When is it commercially viable to dissolve a company?

There are a whole host of reasons to strike off a company, the most obvious being when the directors want to retire. However, frequently in large group companies there are often a large number of shell companies not really doing much. In other cases a company within a group may have been set up to exploit an idea which has failed.

Advantages in voluntary strike off

There are many positives in striking off a company such as: reductions in administration, risks and liabilities. It may be advisable to simplify your group structure into a more "lean" and manageable state.

Applications for voluntary strike off

The Companies Act 2006 ("the Act") governs voluntary strike off of a company (ss 1003-1009).

Application are completed by filing form DS01 enclosing the relevant fee. There are a number of rules that bit when submitting the application such as: applications must be made by the company directors or a majority of the directors.

Notification to interested parties

The person who files the application must within 7 days notify the following parties who on the day of the application are: directors of the company who have not signed the DS01; members; employees and creditors.

The Act provides rules which state when a document is delivered. A document such as a DS01 is given to a person if (1) delivered to him, or (2) left at his proper address, or (3) sent by post to him at that address.

Once the application has been filed directors are not absolved from the duty to notify interested parties. Section 2007 of the Act places a continuing obligation on a director to notify were a party becomes an interested party.

If the directors fail in their obligation to notify he or she may be committing an offence. If it is found that the director closes the company with intention to conceal the application then he or she may be imprisoned.

Are there any restrictions on voluntary strike off?

Yes, these restrictions include:

if in the previous three month the company has traded/carried on business and/or changed its name.


It is important to continually review your company structure and assess whether each company is serving its intended purpose.

Paul is a trainee solicitor specialising in litigation.
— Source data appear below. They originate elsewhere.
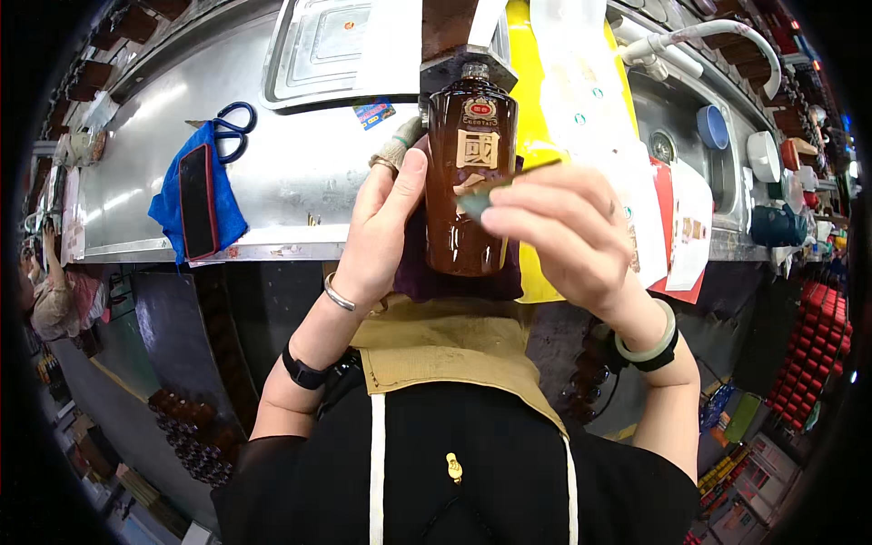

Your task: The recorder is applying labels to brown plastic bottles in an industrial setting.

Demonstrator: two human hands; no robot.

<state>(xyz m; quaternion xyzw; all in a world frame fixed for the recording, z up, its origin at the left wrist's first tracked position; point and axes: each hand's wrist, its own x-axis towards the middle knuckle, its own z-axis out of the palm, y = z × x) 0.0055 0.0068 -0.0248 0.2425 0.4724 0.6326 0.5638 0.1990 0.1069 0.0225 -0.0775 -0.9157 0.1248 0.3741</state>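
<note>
A brown glass bottle (454, 218) with a clear ridged neck, a red emblem and a pale square label lies in front of my body, neck pointing away. My left hand (386, 204) holds it along its left side, thumb on the edge, a knitted fingertip cover showing at the far fingers. In my right hand (568, 227) a thin, flat, green-grey piece (481, 202) is pinched over the front of the bottle, just below the square label. Pale marks show beside that piece. A dark purple cloth (418, 263) is under the bottle.
On the steel counter (291, 173), left, lie blue-handled scissors (232, 136) and a black phone (195, 200) on a blue cloth (232, 204). A metal tray (309, 64) is behind. Right are a yellow sheet (527, 91), white label sheets (581, 109) and a sink (663, 100) with a faucet (718, 32).
</note>
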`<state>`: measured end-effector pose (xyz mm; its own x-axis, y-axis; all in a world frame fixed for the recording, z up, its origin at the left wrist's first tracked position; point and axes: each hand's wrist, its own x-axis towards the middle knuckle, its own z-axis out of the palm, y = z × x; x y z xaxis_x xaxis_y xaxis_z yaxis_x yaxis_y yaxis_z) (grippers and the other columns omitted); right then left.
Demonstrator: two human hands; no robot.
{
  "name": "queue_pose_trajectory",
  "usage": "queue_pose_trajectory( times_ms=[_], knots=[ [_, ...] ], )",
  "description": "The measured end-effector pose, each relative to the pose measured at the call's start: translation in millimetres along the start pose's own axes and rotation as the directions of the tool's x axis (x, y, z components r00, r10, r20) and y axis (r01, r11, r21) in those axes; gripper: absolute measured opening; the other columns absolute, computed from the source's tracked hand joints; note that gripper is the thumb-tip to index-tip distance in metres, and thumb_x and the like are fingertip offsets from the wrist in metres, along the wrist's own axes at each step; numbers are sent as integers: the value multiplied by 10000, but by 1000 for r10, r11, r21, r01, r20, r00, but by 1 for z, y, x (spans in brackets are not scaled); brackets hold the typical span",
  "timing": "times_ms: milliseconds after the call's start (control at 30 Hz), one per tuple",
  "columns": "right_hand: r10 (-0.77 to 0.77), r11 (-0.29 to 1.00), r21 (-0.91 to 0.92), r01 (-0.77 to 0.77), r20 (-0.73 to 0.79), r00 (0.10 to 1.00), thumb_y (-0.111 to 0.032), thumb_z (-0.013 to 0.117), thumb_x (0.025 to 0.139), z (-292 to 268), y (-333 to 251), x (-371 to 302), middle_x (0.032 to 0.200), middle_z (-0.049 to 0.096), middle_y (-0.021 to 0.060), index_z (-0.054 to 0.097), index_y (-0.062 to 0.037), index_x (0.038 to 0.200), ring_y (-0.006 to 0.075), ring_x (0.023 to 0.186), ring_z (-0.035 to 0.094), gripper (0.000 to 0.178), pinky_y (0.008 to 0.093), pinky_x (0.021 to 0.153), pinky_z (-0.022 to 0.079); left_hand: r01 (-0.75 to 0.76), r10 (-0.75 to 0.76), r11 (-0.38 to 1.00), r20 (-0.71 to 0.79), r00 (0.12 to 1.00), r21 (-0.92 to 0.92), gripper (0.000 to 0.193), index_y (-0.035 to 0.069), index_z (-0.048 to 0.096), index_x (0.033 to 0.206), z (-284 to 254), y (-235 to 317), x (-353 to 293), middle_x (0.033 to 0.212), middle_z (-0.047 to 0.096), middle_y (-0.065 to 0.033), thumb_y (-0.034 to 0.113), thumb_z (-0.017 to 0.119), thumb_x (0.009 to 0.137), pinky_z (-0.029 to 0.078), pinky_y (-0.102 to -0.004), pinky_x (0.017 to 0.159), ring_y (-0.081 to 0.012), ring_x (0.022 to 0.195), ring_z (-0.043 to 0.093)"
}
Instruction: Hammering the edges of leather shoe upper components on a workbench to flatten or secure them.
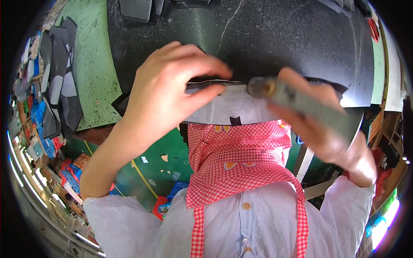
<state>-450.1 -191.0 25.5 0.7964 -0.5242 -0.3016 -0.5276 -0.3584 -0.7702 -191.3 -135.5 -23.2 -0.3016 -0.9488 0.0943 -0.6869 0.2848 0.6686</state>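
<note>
A black sheet piece with a pale grey-white backing point(243, 103) lies along the near edge of the black work surface. A small dark notch-shaped mark shows at its near edge. My left hand point(165, 84) bends over its upper, folded edge, thumb on the pale side and fingers on the far side, closed about that edge. In my right hand point(318, 116) is a grey bar-shaped tool point(303, 101) with a rounded end and a brass-coloured spot. The tool is smeared by motion, so its kind is unclear. Its rounded end is over the pale backing, right of my left fingertips.
The black work surface point(185, 41) rests on a green tabletop point(92, 56). Dark grey cut pieces point(60, 73) are heaped at the far left, and more grey pieces point(137, 9) lie at the back. Red handles point(374, 30) show at the right edge. Scraps dot the green floor point(150, 172).
</note>
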Motion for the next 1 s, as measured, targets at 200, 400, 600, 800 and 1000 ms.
queue_pose_trajectory(
  times_ms=[200,400,600,800,1000],
  knots=[
    [166,981,94,-171,59,984,-56,683,950,0,-12,14,880,613,191,628,35,1037,278,745,686,137,386,621,500,-116,137,964,-73,988,238,235,126,794,899,2,6,-19,891,645,-35,59,826,676,496,-364,758,-240,855,614],
    [-228,967,-139,212,-115,967,-39,686,932,3,-8,34,834,648,171,588,33,1113,308,726,697,219,398,619,523,-174,217,931,-105,970,321,198,97,771,847,0,-3,-38,910,672,-54,81,832,660,499,-372,745,-260,875,612],
    [-355,912,-254,322,-96,930,-48,693,923,12,-15,36,838,643,178,552,43,1129,308,683,683,266,382,582,511,-41,44,997,-52,998,71,240,114,772,876,-11,-20,-44,901,654,-24,94,833,644,498,-379,759,-252,901,597],
    [-88,991,-101,92,44,995,-33,659,958,32,-32,40,777,563,139,567,26,1097,259,593,615,176,356,546,456,-62,65,997,-73,995,37,238,111,765,856,-21,-30,-51,923,649,-36,99,843,631,501,-390,753,-259,899,590],
    [-121,966,-223,130,51,991,-29,643,968,46,-43,45,779,573,143,541,14,1090,276,608,641,165,371,523,472,-210,228,960,-87,970,185,236,94,762,858,-27,-39,-62,970,657,-53,69,845,639,512,-391,789,-294,939,594]
  ],
)
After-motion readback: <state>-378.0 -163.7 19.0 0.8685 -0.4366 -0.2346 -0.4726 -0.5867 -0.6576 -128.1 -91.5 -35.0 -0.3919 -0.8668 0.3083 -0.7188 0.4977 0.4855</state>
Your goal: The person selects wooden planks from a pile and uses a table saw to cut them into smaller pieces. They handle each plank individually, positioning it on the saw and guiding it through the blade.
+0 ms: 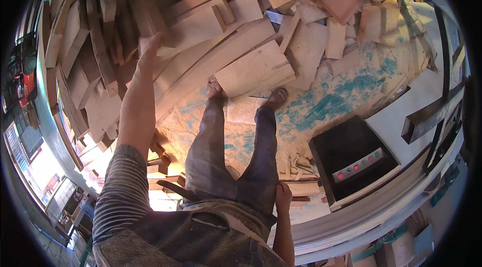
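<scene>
The fingers of the left hand (149, 44) are at the near end of a brown board (144, 8), but I can't tell if they grip it, while the right hand (283, 195) hangs by the right leg (266, 136) with its fingers curled, and I can't tell if they hold anything. The board is in a big, messy heap of wood (256, 69), next to a green floor (319, 109) with sawdust (187, 119) on it. I think that board isn't out yet, and lots of wood is left.
</scene>
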Demonstrator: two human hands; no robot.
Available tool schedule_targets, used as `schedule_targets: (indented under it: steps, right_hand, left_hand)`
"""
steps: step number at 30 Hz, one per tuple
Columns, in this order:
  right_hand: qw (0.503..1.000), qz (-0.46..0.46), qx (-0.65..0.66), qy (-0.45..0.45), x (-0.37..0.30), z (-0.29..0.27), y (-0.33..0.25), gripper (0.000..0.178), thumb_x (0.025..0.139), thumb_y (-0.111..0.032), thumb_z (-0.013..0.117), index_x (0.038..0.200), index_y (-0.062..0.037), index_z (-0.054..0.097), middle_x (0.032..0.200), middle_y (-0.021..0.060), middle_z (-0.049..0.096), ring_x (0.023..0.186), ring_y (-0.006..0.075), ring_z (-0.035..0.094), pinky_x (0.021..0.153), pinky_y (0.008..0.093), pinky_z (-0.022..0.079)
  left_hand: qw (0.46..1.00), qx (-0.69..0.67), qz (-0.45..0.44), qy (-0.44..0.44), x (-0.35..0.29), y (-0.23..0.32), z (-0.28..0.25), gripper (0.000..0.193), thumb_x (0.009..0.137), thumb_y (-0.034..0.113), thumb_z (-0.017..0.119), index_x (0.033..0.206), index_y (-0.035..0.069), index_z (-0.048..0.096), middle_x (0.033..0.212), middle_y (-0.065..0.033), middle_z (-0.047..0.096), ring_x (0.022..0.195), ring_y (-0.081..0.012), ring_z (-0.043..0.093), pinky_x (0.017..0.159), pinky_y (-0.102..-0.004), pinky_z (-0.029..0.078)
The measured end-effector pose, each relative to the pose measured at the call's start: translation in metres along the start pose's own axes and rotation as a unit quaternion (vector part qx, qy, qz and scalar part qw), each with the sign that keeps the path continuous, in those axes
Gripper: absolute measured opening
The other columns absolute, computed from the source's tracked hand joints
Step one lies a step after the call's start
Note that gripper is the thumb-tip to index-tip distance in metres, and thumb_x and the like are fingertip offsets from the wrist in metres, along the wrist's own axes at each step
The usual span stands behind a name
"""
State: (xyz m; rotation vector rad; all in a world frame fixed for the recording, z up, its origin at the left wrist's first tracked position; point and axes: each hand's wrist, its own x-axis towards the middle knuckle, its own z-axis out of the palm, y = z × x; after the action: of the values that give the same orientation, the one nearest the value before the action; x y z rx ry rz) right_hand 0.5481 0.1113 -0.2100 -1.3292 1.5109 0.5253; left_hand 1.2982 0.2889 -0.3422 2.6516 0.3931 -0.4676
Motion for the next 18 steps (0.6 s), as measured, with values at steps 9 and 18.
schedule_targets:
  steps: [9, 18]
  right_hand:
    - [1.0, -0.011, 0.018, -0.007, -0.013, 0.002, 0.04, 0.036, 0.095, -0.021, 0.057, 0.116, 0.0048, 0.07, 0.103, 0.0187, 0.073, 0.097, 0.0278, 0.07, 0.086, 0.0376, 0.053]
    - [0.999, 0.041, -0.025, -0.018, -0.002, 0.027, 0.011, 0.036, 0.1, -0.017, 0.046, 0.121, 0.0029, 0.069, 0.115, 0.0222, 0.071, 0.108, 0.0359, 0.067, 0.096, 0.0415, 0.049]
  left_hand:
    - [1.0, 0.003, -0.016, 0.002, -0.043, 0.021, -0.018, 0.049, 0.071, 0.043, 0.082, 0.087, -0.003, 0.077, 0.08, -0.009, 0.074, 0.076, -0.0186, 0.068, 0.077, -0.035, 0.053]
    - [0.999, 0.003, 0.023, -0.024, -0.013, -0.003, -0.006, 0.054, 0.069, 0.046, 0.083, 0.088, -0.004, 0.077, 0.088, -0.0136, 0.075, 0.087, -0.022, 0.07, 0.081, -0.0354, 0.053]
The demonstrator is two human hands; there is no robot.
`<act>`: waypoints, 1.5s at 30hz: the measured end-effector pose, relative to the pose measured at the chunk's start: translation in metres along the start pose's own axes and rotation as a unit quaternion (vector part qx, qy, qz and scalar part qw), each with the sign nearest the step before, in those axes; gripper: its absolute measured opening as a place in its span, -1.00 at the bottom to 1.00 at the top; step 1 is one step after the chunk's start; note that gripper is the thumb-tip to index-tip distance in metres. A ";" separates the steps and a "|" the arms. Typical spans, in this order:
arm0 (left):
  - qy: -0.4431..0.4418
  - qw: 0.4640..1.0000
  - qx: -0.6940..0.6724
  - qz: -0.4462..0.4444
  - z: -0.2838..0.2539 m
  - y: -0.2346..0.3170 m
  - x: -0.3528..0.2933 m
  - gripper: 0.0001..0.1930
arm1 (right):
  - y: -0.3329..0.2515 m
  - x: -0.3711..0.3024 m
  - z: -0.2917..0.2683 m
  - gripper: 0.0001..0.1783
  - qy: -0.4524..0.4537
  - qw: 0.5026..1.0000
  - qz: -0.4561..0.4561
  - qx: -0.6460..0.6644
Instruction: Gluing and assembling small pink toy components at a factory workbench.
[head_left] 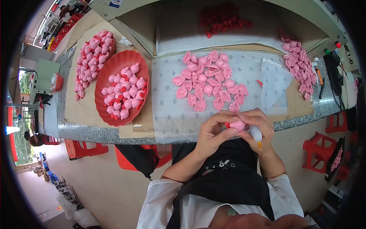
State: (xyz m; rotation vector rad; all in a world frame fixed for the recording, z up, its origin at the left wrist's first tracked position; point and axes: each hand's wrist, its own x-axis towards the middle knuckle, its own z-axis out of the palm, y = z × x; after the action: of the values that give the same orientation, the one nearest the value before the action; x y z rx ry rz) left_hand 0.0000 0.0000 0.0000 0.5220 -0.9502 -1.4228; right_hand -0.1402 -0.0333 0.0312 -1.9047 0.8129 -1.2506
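Black apron (228, 185) nearest, before bench (99, 134) front edge. Left hand (214, 131) and right hand (264, 124) pinch pink ball (238, 125) near that edge; white bottle (256, 134) tucked in right. Bare sheet (171, 124) runs between red bowl (114, 64) and pink shells (199, 105), then along edge left of hands.

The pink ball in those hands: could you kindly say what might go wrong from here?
The pink ball might slip, since the left hand and right hand hold it near the bench edge. The white bottle in the right hand points its amber tip toward the apron, so it could drip there.
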 end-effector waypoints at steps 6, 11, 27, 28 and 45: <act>0.060 0.995 -0.074 -0.005 0.006 -0.004 -0.002 -0.80 | 0.002 0.002 0.000 -0.63 0.003 0.995 -0.069 -0.069; 0.081 0.989 -0.124 -0.028 0.004 -0.006 -0.003 -0.86 | 0.003 0.006 0.001 -0.65 -0.013 0.991 -0.088 -0.101; 0.072 0.956 -0.284 0.018 -0.009 -0.018 -0.003 -0.86 | -0.001 0.005 0.030 -0.86 0.072 0.944 0.138 0.291; 0.065 0.958 -0.278 0.023 -0.010 -0.018 -0.003 -0.86 | 0.004 0.003 0.030 -0.86 0.066 0.944 0.124 0.298; 0.050 0.971 -0.232 0.033 -0.008 -0.017 0.003 -0.83 | 0.008 0.000 0.023 -0.72 0.114 0.914 0.148 0.359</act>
State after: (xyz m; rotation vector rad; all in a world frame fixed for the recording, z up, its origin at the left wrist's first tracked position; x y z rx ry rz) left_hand -0.0038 -0.0068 -0.0176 0.2075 -0.5207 -1.4840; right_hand -0.1199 -0.0326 0.0179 -1.0212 0.6035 -1.3482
Paul can be contacted via

About the Author

Lawdit Solicitors offer services and advice for litigation, commercial contracts, Intellectual Property and IT legal agreements. We are experts in commercial law with a heavy emphasis on Intellectual Property, Internet and e-commerce law. Lawdit is a member of the International Trademark Association, the Solicitors' Association of Higher Court Advocates and we are the appointed Solicitors to the largest webdesign association in the world, the United Kingdom Website Designers Association.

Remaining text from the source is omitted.